OK, so limits on over-sharing. The other pluses? A 10-way video chat called Hangout. There is also something called Huddle, which lets you message a group of friends all at once.

But will all those little pluses add up to the millions of users Google needs to succeed as a social network?

Josh Bernoff: Well I think Google+ is perhaps the most promising of all the things Google has rolled out so far. Of course, that's faint praise given all the flops.

Josh Bernoff is at Forrester Research. He and Levy say Google execs are terrified they've missed the social wave. Americans now spend more time on Facbeook than any other site, and advertisers there know exactly who they are talking to.

Levy : Google is not in its comfortable position of throwing a lead pass and going where no one else is, but chasing taillights, as one executive called it.

Google is intent on not being left behind. So today at Google, every single employee's bonus -- no matter what the job -- is tied to the company's success going social.

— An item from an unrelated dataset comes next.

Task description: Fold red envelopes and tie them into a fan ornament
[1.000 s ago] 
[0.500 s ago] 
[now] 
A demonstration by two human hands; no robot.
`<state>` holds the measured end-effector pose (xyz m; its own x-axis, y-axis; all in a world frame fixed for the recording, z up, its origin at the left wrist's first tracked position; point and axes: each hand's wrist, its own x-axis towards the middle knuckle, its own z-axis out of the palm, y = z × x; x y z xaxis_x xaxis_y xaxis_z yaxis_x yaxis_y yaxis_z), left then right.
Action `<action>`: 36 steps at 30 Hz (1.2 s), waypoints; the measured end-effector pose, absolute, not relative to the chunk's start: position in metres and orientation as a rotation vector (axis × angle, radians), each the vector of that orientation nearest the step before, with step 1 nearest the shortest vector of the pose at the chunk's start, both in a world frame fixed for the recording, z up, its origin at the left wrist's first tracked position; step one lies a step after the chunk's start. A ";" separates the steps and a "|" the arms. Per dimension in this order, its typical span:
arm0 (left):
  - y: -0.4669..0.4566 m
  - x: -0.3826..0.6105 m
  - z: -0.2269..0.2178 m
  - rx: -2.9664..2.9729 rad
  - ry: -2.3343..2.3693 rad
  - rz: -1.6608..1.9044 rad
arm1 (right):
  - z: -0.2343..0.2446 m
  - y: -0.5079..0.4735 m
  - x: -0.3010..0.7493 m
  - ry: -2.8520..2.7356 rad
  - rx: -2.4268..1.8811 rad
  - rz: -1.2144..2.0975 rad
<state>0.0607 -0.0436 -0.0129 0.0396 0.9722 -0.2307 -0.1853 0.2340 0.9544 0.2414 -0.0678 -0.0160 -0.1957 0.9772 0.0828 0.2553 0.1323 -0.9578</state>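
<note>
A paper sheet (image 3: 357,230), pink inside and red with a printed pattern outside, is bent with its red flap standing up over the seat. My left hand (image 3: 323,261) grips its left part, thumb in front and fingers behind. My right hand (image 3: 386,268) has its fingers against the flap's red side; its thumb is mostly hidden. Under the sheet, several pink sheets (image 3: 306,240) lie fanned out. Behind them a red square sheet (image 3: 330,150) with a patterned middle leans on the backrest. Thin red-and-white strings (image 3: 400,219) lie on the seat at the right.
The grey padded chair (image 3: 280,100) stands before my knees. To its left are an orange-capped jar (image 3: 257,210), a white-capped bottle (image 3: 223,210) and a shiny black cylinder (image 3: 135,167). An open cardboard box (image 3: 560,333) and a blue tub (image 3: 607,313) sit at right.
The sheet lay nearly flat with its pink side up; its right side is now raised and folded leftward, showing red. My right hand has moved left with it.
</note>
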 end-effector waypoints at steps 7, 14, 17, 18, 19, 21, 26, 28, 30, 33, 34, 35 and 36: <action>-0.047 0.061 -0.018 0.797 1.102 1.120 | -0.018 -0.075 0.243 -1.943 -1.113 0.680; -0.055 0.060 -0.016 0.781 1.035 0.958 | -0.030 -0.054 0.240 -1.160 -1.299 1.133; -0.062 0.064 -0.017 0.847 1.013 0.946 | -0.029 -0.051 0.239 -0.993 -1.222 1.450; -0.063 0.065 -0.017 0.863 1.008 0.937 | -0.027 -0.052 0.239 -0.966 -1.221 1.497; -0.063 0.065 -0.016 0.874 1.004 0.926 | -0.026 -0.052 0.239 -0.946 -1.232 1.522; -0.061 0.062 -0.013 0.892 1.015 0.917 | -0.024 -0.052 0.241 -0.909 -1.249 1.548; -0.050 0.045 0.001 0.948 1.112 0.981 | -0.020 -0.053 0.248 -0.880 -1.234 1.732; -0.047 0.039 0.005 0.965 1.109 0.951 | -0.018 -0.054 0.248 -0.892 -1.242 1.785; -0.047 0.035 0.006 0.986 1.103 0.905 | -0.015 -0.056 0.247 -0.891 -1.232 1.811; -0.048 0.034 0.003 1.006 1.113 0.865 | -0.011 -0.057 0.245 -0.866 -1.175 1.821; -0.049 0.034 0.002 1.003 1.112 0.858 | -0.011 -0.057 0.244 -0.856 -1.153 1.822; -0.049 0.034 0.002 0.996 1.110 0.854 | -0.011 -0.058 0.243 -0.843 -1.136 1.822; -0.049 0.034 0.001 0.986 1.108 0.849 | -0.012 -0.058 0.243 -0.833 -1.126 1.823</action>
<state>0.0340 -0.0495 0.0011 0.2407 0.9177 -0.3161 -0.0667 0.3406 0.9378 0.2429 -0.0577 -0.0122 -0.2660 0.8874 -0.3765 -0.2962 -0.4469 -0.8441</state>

In Silicon Valley, I'm Steve Henn for Marketplace.

About the author

Steve Henn was Marketplace’s technology and innovation reporter for the entire portfolio of Marketplace programs until December 2011.
Jonathan Lovelace's picture
Jonathan Lovelace - Jul 2, 2011

Google+ looks far more promising than anything Google's done in the *social* space before, but Google Wave was far more promising---had they only done a better job of promoting it and integrating it with their other services. They've corrected some of the PR mistakes they made with Wave, marketing it with videos explaining how everyday users would use it rather than showing it to developers first, and integrating it with several of their most popular services from the get-go. But keeping it invitation-only even after the announcement could ruin this, and if it turns out to be a "killer app" we just have to hope they won't drop it a few years in.

Sam Mandke's picture
Sam Mandke - Jun 30, 2011

Why is Google doing this when there is "Facebook Fatigue"? Also, can you do a story investigating the actual effectiveness of advertising on either Facebook or Google? Both companies have done a great job selling their services by selling the number of click-throughs and looks, but what are the actual conversion rates for ads on either medium? How many times does a user look at an ad before one finally actually buys the product?